The stars were fading and streaks of rose were brightening the eastern horizon as a chartered Learstar, just in from New York, taxied onto an apron at Washington's National Airport. Rumpled and heavy-lidded, Vice President Richard Milhous Nixon stepped forth uncertainly, clinging to the doorframe with one hand as he felt for the step with a wavering foot. He had put in a long night's work.
For nearly eight hours, from 7:30 p.m. to 3:20 a.m., Nixon had huddled with New York's Governor Nelson Rockefeller at the Rockefeller apartment on Manhattan's Fifth Avenue. From that meeting emerged a history-making document: a Rockefeller-Nixon policy agreement, soon dubbed the Treaty of Fifth Avenue, that changed the course of the Republican Party for the 1960s, and perhaps beyond.
Anchor Aweigh. On Nixon's suggestion, Rockefeller issued the statement setting forth their agreement on basic policies, and Rocky was jubilant. Arriving in the convention city of Chicago, he triumphantly waved a copy of the statement.
"If you don't think that represents my views," he crowed, "you're crazy." Though he expressed it with private smiles rather than public grins, Dick Nixon had reason to be jubilant, too. By his secret, dramatically sudden trip to New York, he warded off a threatening Rockefeller mutiny that could have badly damaged Republican prospects in November.
The smile of victory on Rockefeller's face guaranteed that Rocky would endorse the party's platform and campaign for the party's ticket, helping Nixon's chances of carrying New York, with its hefty 45 electoral votes. And by working out a truce with Rockefeller, Nixon had tugged loose his restraining anchor in the Eisenhower Administration; barred by his position as Vice President from speaking out freely on issues, he had let Nelson Rockefeller speak out for him.
Question-Mark Emblem. The New York meeting brought about a pregnant truce in as strange a war as the Republican Party had ever seen. It started in October 1958, when Rocky was running for Governor in his first try for elective office. He was so ambitiously bent on projecting his own rather than a party image that a top Rockefeller backer urged Nixon to cancel a scheduled TV speech in New York City lest he spoil that image. Nixon came to New York and had a well-publicized breakfast with Rocky.

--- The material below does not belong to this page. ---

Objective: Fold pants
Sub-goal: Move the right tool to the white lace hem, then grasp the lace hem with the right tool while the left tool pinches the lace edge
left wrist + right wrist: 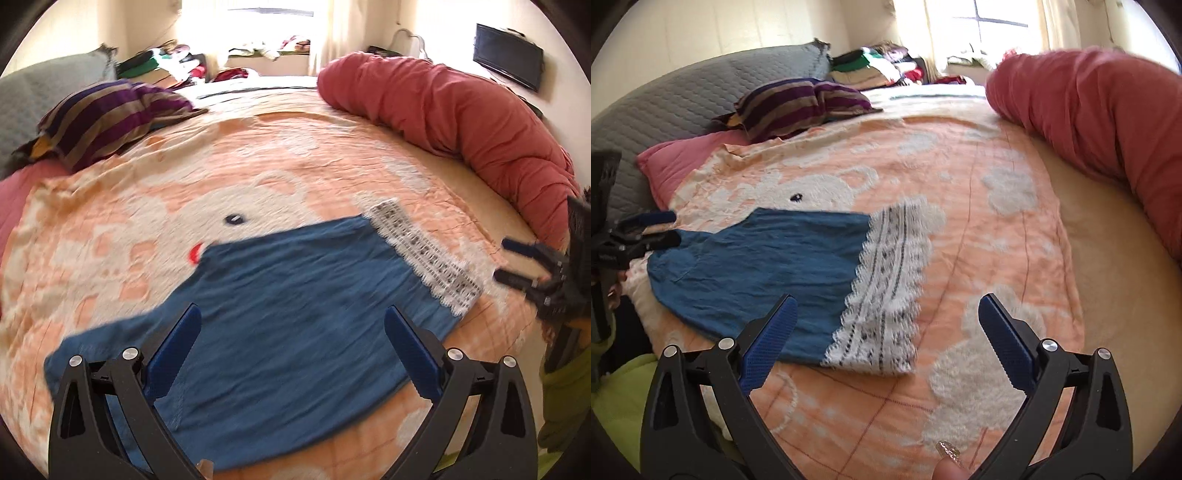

Catapulted into the political big time by the spectacular feat of unseating an incumbent Democratic Governor in a year when most Republican candidates got roundly trounced, Rockefeller began showing the unmistakable flush of presidential fever. And since Richard Nixon already towered up as the almost certain Republican presidential nominee in 1960, Rockefeller's presidential hopes inevitably made Nixon a competitor, apart from any disagreements on national issues.